Maybe an easier way to answer this question is: what is a bad goal?

A bad goal is:

Vague

This one is kind of obvious, but you shouldn't have goals like "make X better" or "improve Y". When will you know to claim these? Phrases like "make better", "improve", "increase", "decrease", etc are all red flags.

Not demonstrable

If you can't show something to someone to prove that you accomplished your goal, then it's not a good goal.

Not measurable

Examples are "improve the efficiency of X", "decrease the load time of Y", "increase adoption of Z", "add more to T". How will you know to declare success? Is a 1% improvement good enough? Should we add the extra task into the sprint to get from 30% to 40%? Be conservative if you have to, but declare an actual, measurable number to set a success threshold.

Too technical for a non-engineer (PM, designer, manager, etc) to understand

In my experience, no matter how technical the team is, there is still "non-engineery" way of describing your goal. Ok, you want your goal to be "change the indexing scheme of X table to SP-GIST". That's fair that you want to do that, but why are you doing that to begin with?

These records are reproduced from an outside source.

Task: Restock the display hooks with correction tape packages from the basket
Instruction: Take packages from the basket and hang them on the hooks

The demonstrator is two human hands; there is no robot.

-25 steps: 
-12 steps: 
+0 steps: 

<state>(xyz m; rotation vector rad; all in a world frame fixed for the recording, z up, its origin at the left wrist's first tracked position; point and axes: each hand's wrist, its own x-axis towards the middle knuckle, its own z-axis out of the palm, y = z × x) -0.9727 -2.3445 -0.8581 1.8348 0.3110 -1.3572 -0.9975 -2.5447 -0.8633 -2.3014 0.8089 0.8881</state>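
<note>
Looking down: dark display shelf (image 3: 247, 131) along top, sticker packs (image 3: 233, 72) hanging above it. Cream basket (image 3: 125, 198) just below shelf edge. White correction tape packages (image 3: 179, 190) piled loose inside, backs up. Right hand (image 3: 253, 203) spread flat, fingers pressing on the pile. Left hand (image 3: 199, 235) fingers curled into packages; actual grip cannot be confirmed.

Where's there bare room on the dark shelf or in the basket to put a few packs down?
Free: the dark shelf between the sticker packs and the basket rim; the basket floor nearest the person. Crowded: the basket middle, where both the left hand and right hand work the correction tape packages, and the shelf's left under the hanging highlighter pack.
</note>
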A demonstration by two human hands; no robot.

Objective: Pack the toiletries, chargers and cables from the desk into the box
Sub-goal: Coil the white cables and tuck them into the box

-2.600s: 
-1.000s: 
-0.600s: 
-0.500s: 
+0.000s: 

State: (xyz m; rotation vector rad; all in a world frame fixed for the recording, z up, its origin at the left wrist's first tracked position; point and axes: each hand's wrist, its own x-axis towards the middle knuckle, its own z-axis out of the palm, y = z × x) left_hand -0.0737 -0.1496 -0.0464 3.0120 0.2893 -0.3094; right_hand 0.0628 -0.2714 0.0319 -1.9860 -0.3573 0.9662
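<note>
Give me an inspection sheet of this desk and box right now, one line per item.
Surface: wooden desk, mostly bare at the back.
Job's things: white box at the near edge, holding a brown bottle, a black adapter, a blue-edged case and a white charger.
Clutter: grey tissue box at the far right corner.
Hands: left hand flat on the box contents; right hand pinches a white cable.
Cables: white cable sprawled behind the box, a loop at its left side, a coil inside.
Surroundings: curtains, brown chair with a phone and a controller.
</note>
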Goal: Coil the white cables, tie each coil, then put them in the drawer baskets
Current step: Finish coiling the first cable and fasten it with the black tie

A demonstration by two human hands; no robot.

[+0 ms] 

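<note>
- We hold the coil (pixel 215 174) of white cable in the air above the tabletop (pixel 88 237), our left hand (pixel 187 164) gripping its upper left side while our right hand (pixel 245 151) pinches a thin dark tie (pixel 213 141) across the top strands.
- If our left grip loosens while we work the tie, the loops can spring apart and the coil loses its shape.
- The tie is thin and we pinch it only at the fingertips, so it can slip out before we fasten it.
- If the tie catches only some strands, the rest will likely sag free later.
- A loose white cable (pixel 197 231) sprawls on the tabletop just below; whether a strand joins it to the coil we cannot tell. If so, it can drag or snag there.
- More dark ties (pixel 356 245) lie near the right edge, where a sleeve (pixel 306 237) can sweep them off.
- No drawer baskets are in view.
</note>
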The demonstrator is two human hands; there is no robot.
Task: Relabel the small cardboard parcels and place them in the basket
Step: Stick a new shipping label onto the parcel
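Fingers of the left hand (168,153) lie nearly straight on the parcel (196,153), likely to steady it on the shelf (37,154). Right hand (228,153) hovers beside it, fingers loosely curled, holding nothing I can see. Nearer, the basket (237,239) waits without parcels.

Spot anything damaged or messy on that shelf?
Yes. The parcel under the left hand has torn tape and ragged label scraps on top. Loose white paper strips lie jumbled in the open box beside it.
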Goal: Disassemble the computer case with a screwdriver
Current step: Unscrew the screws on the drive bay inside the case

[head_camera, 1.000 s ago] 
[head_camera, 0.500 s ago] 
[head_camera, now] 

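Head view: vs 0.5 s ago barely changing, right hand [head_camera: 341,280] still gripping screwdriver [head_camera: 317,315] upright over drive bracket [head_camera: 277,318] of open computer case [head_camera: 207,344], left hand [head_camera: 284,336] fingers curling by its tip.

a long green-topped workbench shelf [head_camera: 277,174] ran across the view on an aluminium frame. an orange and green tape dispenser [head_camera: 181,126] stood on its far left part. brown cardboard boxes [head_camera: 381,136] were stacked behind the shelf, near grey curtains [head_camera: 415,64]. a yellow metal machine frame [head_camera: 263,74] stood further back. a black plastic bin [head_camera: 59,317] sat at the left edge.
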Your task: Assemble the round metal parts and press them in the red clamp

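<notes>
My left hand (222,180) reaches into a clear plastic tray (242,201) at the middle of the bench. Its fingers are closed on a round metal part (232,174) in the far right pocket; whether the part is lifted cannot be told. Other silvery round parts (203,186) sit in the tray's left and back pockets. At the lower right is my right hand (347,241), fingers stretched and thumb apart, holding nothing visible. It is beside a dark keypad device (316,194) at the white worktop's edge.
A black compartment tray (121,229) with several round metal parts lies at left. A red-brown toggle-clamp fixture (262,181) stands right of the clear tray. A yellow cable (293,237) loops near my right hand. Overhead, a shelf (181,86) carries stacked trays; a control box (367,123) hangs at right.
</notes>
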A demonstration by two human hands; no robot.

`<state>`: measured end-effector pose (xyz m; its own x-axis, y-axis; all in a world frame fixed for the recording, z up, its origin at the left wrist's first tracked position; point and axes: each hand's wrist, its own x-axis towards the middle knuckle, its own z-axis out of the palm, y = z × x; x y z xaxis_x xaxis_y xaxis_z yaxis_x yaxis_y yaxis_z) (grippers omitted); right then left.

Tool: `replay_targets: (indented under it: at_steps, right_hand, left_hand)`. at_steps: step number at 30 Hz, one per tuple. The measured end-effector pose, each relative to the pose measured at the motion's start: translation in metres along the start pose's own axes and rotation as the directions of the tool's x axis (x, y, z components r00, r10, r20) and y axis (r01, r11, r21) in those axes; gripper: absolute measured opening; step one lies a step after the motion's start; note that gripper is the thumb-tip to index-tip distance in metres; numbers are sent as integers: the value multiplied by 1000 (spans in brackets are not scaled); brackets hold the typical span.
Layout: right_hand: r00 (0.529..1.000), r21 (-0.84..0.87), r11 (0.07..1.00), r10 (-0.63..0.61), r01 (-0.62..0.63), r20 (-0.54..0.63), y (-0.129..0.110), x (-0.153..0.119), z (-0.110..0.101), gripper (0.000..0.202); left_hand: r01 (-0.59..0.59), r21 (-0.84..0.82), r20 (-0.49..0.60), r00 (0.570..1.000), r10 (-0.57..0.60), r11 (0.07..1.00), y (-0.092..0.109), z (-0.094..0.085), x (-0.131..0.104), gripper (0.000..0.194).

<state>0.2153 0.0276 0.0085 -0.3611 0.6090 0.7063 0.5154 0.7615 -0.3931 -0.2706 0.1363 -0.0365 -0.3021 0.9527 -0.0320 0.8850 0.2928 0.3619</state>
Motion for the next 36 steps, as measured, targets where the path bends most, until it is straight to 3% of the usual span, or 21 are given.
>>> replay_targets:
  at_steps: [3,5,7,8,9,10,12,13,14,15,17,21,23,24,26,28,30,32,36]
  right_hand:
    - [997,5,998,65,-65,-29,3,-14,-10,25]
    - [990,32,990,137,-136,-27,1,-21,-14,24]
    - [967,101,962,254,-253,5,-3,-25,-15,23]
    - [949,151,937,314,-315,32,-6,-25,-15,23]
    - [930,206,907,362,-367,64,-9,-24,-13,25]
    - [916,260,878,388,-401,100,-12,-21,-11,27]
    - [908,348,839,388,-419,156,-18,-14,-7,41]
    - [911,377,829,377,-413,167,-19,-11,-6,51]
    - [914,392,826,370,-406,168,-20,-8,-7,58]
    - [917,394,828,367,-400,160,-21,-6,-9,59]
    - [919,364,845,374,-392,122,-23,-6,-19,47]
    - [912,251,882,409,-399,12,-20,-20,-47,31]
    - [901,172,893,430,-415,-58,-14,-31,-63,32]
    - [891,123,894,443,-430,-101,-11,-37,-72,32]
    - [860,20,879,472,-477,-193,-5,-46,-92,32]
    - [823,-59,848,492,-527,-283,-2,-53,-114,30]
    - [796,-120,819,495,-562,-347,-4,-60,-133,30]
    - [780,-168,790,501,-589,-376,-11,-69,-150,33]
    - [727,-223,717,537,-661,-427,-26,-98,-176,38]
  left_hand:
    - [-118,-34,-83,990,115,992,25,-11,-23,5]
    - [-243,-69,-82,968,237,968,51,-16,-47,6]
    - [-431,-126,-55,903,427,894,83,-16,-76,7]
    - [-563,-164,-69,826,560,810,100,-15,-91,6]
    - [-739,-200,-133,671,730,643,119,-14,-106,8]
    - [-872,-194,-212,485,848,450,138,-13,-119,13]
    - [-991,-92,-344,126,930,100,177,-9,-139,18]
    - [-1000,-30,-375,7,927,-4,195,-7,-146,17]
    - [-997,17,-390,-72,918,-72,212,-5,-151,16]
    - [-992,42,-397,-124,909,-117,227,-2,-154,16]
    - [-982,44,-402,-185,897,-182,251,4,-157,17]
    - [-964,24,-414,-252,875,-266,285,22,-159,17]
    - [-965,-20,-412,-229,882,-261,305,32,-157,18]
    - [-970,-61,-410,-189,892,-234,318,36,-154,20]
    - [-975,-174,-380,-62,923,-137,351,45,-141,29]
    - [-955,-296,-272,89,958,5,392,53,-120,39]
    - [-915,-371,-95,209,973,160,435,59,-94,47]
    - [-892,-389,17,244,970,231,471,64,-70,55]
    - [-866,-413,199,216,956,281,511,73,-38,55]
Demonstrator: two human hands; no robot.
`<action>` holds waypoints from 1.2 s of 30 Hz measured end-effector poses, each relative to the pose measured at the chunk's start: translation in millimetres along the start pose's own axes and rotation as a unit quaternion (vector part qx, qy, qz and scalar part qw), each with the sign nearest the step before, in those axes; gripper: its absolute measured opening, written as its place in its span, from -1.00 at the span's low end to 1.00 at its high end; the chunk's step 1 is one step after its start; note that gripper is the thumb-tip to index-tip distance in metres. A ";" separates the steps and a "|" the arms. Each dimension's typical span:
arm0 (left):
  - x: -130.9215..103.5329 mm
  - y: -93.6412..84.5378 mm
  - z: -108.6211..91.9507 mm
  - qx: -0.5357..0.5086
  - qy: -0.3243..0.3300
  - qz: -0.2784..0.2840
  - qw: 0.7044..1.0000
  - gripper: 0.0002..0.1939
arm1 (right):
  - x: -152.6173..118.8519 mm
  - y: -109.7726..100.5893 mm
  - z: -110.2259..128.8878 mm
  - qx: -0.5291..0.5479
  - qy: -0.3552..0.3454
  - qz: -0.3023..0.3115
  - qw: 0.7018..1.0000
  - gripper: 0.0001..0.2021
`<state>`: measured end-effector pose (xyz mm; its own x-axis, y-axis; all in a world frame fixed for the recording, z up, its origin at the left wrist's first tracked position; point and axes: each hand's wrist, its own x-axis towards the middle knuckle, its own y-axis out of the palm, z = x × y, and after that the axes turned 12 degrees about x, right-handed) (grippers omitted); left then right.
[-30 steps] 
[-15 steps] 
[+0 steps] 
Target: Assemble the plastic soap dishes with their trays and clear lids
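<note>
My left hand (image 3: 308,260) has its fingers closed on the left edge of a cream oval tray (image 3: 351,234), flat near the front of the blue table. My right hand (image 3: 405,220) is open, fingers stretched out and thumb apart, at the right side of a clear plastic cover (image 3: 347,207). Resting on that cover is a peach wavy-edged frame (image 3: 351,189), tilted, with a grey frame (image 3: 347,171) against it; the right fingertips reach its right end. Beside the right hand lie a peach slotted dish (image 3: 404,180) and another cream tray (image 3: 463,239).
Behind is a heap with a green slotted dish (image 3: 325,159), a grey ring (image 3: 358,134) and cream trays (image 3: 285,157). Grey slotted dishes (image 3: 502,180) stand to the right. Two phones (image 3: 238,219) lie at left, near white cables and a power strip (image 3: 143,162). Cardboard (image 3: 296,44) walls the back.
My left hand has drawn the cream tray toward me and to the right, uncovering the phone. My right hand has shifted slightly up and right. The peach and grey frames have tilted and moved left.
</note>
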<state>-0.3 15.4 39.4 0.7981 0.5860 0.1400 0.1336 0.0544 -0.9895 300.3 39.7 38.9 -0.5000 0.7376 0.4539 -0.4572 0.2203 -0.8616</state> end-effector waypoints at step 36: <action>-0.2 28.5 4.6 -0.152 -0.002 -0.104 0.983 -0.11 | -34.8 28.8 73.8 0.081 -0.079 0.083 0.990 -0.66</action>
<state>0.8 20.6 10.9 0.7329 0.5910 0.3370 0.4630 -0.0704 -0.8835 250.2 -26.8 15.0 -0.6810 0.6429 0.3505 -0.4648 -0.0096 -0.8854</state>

Isn't it to "improve the efficiency of X query by Y%"? Make that your goal instead.

Passing the buck to another team in order to claim pseudo-success

This one is one is tricky, and I've seen a lot of teams fall into this trap. Bad goals in this category are thigs like "get our side of X done". To be fair, there are times this makes sense. Maybe in your organization one team is frontend and one team is backend. Getting the frontend done of some feature could be a good goal for the frontend team. However, if your team is full-stack like mine, be careful about goals like this. Yes, your goal might be risky/gated on another team's work to get done, but if you don't make it baked into the goal, your team will not be incentivized to help the other team get their work done, or speak up to motivate them.